▶ [Requirement]:
Everything in the data except the pictures belongs in your answer, copied exactly.

▶ [Collected material]:
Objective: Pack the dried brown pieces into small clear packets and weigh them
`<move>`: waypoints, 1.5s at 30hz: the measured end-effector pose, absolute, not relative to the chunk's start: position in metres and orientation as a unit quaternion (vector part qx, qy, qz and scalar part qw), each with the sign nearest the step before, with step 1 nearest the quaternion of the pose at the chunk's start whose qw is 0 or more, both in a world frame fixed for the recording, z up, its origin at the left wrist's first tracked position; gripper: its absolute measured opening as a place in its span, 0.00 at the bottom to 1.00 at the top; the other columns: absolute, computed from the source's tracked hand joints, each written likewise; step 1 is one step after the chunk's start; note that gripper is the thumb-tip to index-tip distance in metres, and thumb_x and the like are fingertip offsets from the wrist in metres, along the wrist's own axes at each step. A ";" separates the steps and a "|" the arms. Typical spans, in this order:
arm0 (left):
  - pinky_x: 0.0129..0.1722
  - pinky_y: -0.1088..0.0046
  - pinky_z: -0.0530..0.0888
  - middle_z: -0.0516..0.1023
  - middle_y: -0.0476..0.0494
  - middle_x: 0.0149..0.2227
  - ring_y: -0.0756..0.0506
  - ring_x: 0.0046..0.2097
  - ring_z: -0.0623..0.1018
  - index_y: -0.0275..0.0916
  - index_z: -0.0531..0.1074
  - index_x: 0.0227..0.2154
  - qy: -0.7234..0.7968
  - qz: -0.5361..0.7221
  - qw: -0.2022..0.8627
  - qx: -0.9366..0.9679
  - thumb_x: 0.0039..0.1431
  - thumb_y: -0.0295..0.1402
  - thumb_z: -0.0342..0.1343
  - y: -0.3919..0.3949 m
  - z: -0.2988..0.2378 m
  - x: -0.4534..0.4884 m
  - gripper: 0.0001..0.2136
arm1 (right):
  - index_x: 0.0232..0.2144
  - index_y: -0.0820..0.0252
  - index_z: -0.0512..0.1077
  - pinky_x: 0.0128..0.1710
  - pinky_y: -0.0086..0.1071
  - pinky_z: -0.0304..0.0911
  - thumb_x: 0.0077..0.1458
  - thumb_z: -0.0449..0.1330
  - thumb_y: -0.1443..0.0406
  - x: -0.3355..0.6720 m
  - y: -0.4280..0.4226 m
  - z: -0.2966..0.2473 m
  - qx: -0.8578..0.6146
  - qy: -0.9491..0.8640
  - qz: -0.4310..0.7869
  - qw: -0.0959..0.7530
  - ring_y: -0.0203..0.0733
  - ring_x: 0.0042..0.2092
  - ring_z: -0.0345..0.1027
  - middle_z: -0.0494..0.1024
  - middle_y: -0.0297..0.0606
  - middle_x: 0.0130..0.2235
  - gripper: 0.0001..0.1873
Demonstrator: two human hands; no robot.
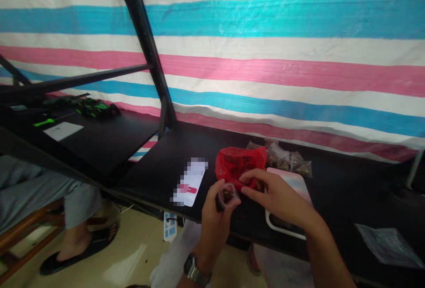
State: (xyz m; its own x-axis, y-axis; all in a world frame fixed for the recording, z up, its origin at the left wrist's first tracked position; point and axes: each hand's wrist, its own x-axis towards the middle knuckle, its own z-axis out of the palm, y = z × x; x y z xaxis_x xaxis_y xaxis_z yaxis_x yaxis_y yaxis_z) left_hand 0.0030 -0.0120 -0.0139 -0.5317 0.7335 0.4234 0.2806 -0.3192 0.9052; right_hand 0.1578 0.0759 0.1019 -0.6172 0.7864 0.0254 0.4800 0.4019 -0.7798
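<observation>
My left hand (215, 206), a watch on its wrist, grips a small clear plastic bag (228, 193) with its mouth held round and facing up. Brownish bits show inside it. Beside it, my right hand (265, 186) is closed, thumb and fingertips drawn together at the near edge of a red plastic bag (234, 162). What those fingertips hold, if anything, cannot be made out. The red bag lies crumpled and open on the black table. Under my right forearm sits a white-rimmed flat device (288, 182) with a shiny pale top and a dark strip, perhaps a scale.
Several filled clear bags (280, 157) lie behind the device. A flat clear bag (388, 243) rests at the right, and a white printed card (191, 186) at the left. Another table (133, 133) holds a green-black toy vehicle (94, 107). A seated person's leg (78, 199) is at left.
</observation>
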 end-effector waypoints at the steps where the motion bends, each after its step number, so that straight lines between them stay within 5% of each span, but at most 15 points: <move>1: 0.49 0.64 0.81 0.85 0.44 0.46 0.42 0.46 0.85 0.45 0.74 0.55 0.572 0.668 0.187 0.438 0.61 0.34 0.66 -0.010 -0.012 0.006 0.19 | 0.48 0.51 0.81 0.43 0.33 0.67 0.62 0.67 0.62 0.162 0.070 0.104 -0.378 -0.810 0.406 0.189 0.42 0.43 0.75 0.84 0.33 0.45 0.12; 6: 0.51 0.60 0.79 0.83 0.42 0.47 0.40 0.47 0.84 0.43 0.72 0.57 0.613 0.646 0.235 0.391 0.60 0.39 0.65 -0.001 -0.002 0.011 0.23 | 0.49 0.53 0.81 0.47 0.34 0.67 0.64 0.64 0.63 0.170 0.065 0.092 -0.412 -0.796 0.378 0.231 0.43 0.46 0.76 0.84 0.35 0.47 0.11; 12: 0.53 0.59 0.76 0.81 0.41 0.48 0.40 0.48 0.82 0.42 0.71 0.56 0.621 0.653 0.166 0.400 0.63 0.41 0.62 0.005 0.002 0.001 0.21 | 0.49 0.57 0.80 0.53 0.37 0.65 0.65 0.63 0.66 0.163 0.098 0.083 -0.499 -0.795 0.237 0.251 0.47 0.52 0.77 0.84 0.41 0.51 0.11; 18: 0.55 0.55 0.74 0.81 0.39 0.49 0.37 0.51 0.80 0.42 0.72 0.56 0.642 0.576 0.165 0.478 0.64 0.43 0.60 0.022 0.032 -0.011 0.20 | 0.43 0.56 0.81 0.44 0.35 0.63 0.61 0.68 0.67 0.140 0.102 0.078 -0.529 -0.820 0.184 0.114 0.49 0.48 0.79 0.86 0.41 0.45 0.07; 25: 0.55 0.59 0.73 0.82 0.39 0.48 0.37 0.52 0.79 0.42 0.76 0.44 0.591 0.506 0.225 0.587 0.62 0.44 0.63 0.112 0.080 -0.049 0.13 | 0.37 0.52 0.77 0.38 0.33 0.58 0.61 0.70 0.62 0.147 0.111 0.091 -0.557 -0.779 0.197 0.207 0.44 0.42 0.78 0.85 0.33 0.40 0.05; 31: 0.33 0.69 0.73 0.79 0.49 0.26 0.43 0.31 0.77 0.42 0.74 0.28 0.553 0.458 0.343 0.606 0.56 0.54 0.65 0.157 0.051 -0.051 0.19 | 0.36 0.54 0.76 0.43 0.36 0.61 0.60 0.70 0.65 0.148 0.125 0.092 -0.572 -0.778 0.162 0.203 0.48 0.45 0.78 0.84 0.36 0.42 0.06; 39: 0.35 0.69 0.70 0.78 0.49 0.29 0.43 0.33 0.77 0.43 0.73 0.33 0.562 0.533 0.362 0.519 0.62 0.52 0.62 0.124 0.034 -0.048 0.17 | 0.36 0.57 0.76 0.51 0.35 0.64 0.58 0.64 0.77 0.140 0.134 0.077 -0.510 -0.792 0.212 0.260 0.44 0.46 0.76 0.83 0.38 0.43 0.11; 45: 0.35 0.70 0.72 0.76 0.51 0.29 0.45 0.33 0.76 0.41 0.73 0.34 0.562 0.564 0.380 0.470 0.61 0.53 0.63 0.108 0.037 -0.051 0.19 | 0.42 0.55 0.79 0.52 0.41 0.62 0.62 0.66 0.69 0.124 0.128 0.079 -0.537 -0.802 0.148 0.216 0.51 0.50 0.73 0.85 0.40 0.45 0.06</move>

▶ [Reply]:
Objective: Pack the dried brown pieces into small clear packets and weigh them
`<move>`: waypoints, 1.5s at 30hz: the measured end-effector pose, absolute, not relative to the chunk's start: position in metres and orientation as a unit quaternion (vector part qx, qy, qz and scalar part qw), each with the sign nearest the step before, with step 1 nearest the quaternion of the pose at the chunk's start whose qw is 0 or more, both in a world frame fixed for the recording, z up, its origin at the left wrist's first tracked position; gripper: its absolute measured opening as a place in its span, 0.00 at the bottom to 1.00 at the top; the other columns: absolute, computed from the source's tracked hand joints, each written likewise; step 1 is one step after the chunk's start; note that gripper is the thumb-tip to index-tip distance in metres, and thumb_x and the like are fingertip offsets from the wrist in metres, along the wrist's own axes at each step. A ";" separates the steps and a "|" the arms. Typical spans, in this order:
arm0 (left):
  - pinky_x: 0.0129..0.1722
  - pinky_y: -0.1088..0.0046
  - pinky_z: -0.0530..0.0888
  - middle_z: -0.0516..0.1023
  - middle_y: -0.0476..0.0494
  - middle_x: 0.0149..0.2227
  - ring_y: -0.0756..0.0506
  - ring_x: 0.0046..0.2097
  - ring_z: -0.0623..0.1018
  - index_y: -0.0275..0.0916
  - index_z: -0.0531..0.1074
  - index_x: 0.0227..0.2154
  - qy: -0.7234..0.7968
  - qz: -0.5361..0.7221
  - qw: -0.2022..0.8627
  - qx: -0.9366..0.9679
  - thumb_x: 0.0039..0.1431
  - thumb_y: -0.0295..0.1402
  - thumb_z: -0.0342..0.1343
  - y: -0.3919..0.3949 m
  - z: -0.2988..0.2378 m
  - x: -0.4534..0.4884 m
  - gripper: 0.0001..0.2136
arm1 (right):
  - index_x: 0.0232..0.2144
  - index_y: -0.0820..0.0252
  - index_z: -0.0512..0.1077
  - pinky_x: 0.0128..0.1710
  - pinky_y: -0.0086..0.1071
  - pinky_z: -0.0304..0.0911
  - thumb_x: 0.0077..0.1458
  - thumb_z: -0.0449..0.1330
  - thumb_y: -0.1443..0.0406
  - x: -0.3355..0.6720 m
  - y: -0.4280..0.4226 m
  - z: -0.2966..0.2473 m
  - qx: -0.8578..0.6146
  - qy: -0.9491..0.8640
  - qz: -0.4310..0.7869
  - qw: -0.0959..0.7530
  - ring_y: -0.0203..0.0733
  - ring_x: 0.0042..0.2092
  - ring_z: -0.0345..0.1027
  - middle_z: -0.0494..0.1024
  - middle_y: -0.0297..0.0606
  - middle_x: 0.0130..0.2235
  - gripper: 0.0001..0.1873
Demonstrator: two human hands; no robot.
State: (xyz m; its own x-axis, y-axis; all in a world frame fixed for the recording, z up, its origin at the left wrist's first tracked position; point and axes: each hand's wrist, its own x-axis towards the middle knuckle, its own z-axis out of the palm, y = z × x; x y z xaxis_x xaxis_y xaxis_z yaxis_x yaxis_y yaxis_z) left_hand 0.0030 -0.0120 -0.0139 -0.5317 0.7335 0.4234 0.2806 -0.3192 0.9052; right_hand 0.1578 0.0759 0.1019 -0.6172 0.7864 0.0254 0.4800 0.4019 -0.7798
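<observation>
My left hand (215, 206), a watch on its wrist, grips a small clear plastic bag (228, 193) with its mouth held round and facing up. Brownish bits show inside it. Beside it, my right hand (265, 186) is closed, thumb and fingertips drawn together at the near edge of a red plastic bag (234, 162). What those fingertips hold, if anything, cannot be made out. The red bag lies crumpled and open on the black table. Under my right forearm sits a white-rimmed flat device (288, 182) with a shiny pale top and a dark strip, perhaps a scale.
Several filled clear bags (280, 157) lie behind the device. A flat clear bag (388, 243) rests at the right, and a white printed card (191, 186) at the left. Another table (133, 133) holds a green-black toy vehicle (94, 107). A seated person's leg (78, 199) is at left.
</observation>
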 end-effector waypoints at the steps where the motion bends, each after its step number, so that straight lines between them stay within 5% of each span, but at most 15 points: <move>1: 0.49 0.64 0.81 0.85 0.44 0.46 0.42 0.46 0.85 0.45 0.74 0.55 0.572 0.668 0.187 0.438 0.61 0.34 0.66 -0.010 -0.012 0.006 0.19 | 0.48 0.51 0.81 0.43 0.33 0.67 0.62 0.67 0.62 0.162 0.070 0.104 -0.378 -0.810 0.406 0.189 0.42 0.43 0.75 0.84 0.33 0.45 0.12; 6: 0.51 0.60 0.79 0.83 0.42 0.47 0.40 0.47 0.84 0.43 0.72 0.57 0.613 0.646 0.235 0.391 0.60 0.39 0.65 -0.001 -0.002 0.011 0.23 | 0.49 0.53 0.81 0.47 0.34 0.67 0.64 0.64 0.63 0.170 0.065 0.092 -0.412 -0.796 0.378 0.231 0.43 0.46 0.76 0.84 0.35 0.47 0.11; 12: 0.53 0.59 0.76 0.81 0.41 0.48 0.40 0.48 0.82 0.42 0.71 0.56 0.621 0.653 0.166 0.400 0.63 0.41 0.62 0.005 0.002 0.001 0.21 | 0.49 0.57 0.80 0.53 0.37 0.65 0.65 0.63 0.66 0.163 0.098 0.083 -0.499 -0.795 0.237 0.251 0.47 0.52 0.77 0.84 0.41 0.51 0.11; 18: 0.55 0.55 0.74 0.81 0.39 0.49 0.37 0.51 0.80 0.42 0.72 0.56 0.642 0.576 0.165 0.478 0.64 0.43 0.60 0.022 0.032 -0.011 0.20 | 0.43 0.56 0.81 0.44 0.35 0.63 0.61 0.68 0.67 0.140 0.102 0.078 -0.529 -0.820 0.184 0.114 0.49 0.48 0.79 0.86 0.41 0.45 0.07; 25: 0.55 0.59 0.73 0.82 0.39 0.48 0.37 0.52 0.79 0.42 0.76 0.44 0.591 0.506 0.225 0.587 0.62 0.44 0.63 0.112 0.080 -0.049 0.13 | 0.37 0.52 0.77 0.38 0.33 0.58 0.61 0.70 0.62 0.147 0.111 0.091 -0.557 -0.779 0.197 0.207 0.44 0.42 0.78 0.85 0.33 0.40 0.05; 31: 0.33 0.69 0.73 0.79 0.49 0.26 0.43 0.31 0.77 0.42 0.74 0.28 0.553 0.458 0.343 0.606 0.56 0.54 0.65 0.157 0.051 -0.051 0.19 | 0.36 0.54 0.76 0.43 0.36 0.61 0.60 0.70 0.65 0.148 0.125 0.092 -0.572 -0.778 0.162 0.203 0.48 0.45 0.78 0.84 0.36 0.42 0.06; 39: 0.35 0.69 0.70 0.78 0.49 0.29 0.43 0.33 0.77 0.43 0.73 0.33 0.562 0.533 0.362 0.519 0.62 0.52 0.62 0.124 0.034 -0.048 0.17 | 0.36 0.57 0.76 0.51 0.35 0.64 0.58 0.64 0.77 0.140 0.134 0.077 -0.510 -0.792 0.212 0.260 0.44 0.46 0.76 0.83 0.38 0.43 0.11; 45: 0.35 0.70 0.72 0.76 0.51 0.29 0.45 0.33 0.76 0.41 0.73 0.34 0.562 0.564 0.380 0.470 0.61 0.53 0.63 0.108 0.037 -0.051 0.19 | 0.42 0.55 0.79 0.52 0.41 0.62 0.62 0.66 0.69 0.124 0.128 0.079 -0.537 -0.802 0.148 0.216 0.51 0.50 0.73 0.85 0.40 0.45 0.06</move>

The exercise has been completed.